Crain Garden Performance Series
The Margaret Alkek Williams Performance Series at Houston Methodist Hospital brings live performances to patients and visitors. The series features over 100 performances annually by individuals and members of different local and touring arts groups and takes place in the larger public hospital lobbies of Crain Garden in Dunn Tower and Bush Atrium in Walter Tower. During the pandemic, all in-person performances at Houston Methodist were put on pause, but the desire from artists to share their music with Houston Methodist never stopped. Artists and organizations created virtual content, which CPAM shared on the in-room TV channel across the hospital and on CPAM’s YouTube site that could be accessed systemwide.
Art Trays
Patient meal trays became an important tool to connect with patients during the height of the pandemic, when room access was limited. Printed interactive activities allowed patients to participate in art activities from the comfort of their room, with all necessary materials delivered on their food tray.
The printed activities provided links for patients to extend their experience by directing them to the CPAM Arts TV channel in their room, digital CPAM resources, or livestreamed performances. Notices about upcoming in-person art experiences were also included for patients to attend if they were approved by their care team to do so.
Art Carts
In 2021, CPAM piloted two volunteer-led art carts to bring art experiences to patients’ bedsides. These art carts offer a positive opportunity for patients to engage in the arts during their stay at Houston Methodist.
Each art cart was designed based on the specific needs of Houston Methodist patients, visitors, and units. The ARTcare art cart provides artistic care packages to patients on low-acuity units and in waiting rooms, and the Pick Your Peace art cart allows patients to choose the artwork that is displayed in their rooms in a longer-term, skilled nursing unit. Each cart is intended to impact the patient’s overall experience at Houston Methodist. After each visit with a patient, the volunteer documents their observation of the patient’s mood, if there was a change in their mood, and any pertinent comments from the patient or staff.
Wellness Musicians
Wellness Musicians is a program providing live music from volunteer community musicians at the patient’s bedside. A wellness musician provides music listening opportunities at the bedside to promote rest, relaxation, and respite. Wellness musicians have oversight from board-certified music therapists to safely facilitate encounters between musicians and hospital patients who could benefit from a live music listening experience. Patients are identified for wellness musician visits if they show a need for companionship, relaxation, or redirection. A wellness musician has demonstrated competent performance skills and an ability to maintain professional boundaries during patient interactions.
Healing Arts Photography Exhibition Series
Since 2008, the Healing Arts Exhibition of photography has been a unique benefit for Houston Methodist employees, physicians, and volunteers. This program provides a themed creative outlet for staff expression and highlights the talent of our Houston Methodist employees systemwide. Houston Methodist employees, volunteers, and physicians contribute their personal photographic artwork, and a committee that represents employees and artists curate the annual Healing Arts Exhibition. The competition has become so popular that CPAM now offers free photography classes to anyone on staff who would like to improve their photography skills.

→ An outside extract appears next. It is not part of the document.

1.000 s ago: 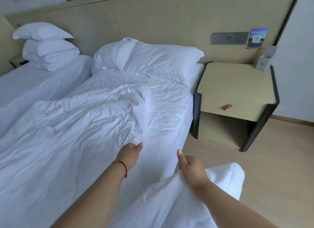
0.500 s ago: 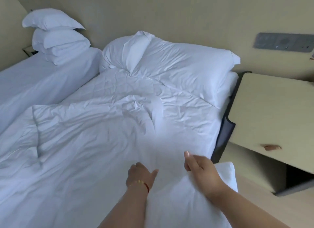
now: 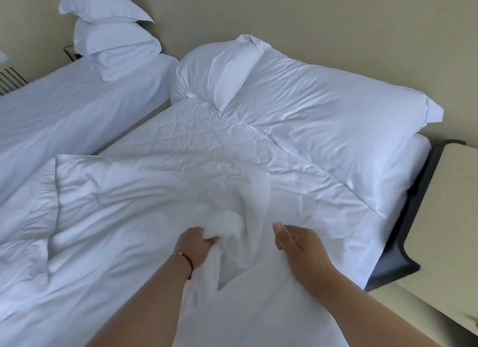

A new exhibition is installed each year in the Healing Arts Gallery at the Texas Medical Center. The employee imagery from the Healing Arts collection is also available for units or departments to redesign their spaces. Departments can also engage their staff and give them agency in the design process by allowing them to vote on the images that would be installed on the unit. The imagery in the Healing Arts collection ranges from wide-open, lush landscapes to beautiful, unique florals and can bring the feeling of nature, peace, reflection, and calm to the unit.
West Pavilion
The photographs from the Healing Arts collection can be seen across the hospital in many different spaces. When a nursing leader came to CPAM with the desire to improve the physical space of her unit, CPAM jumped at the opportunity to bring together a collaborative committee of local arts experts, rehabilitation clinicians, and hospital management to assess the opportunity.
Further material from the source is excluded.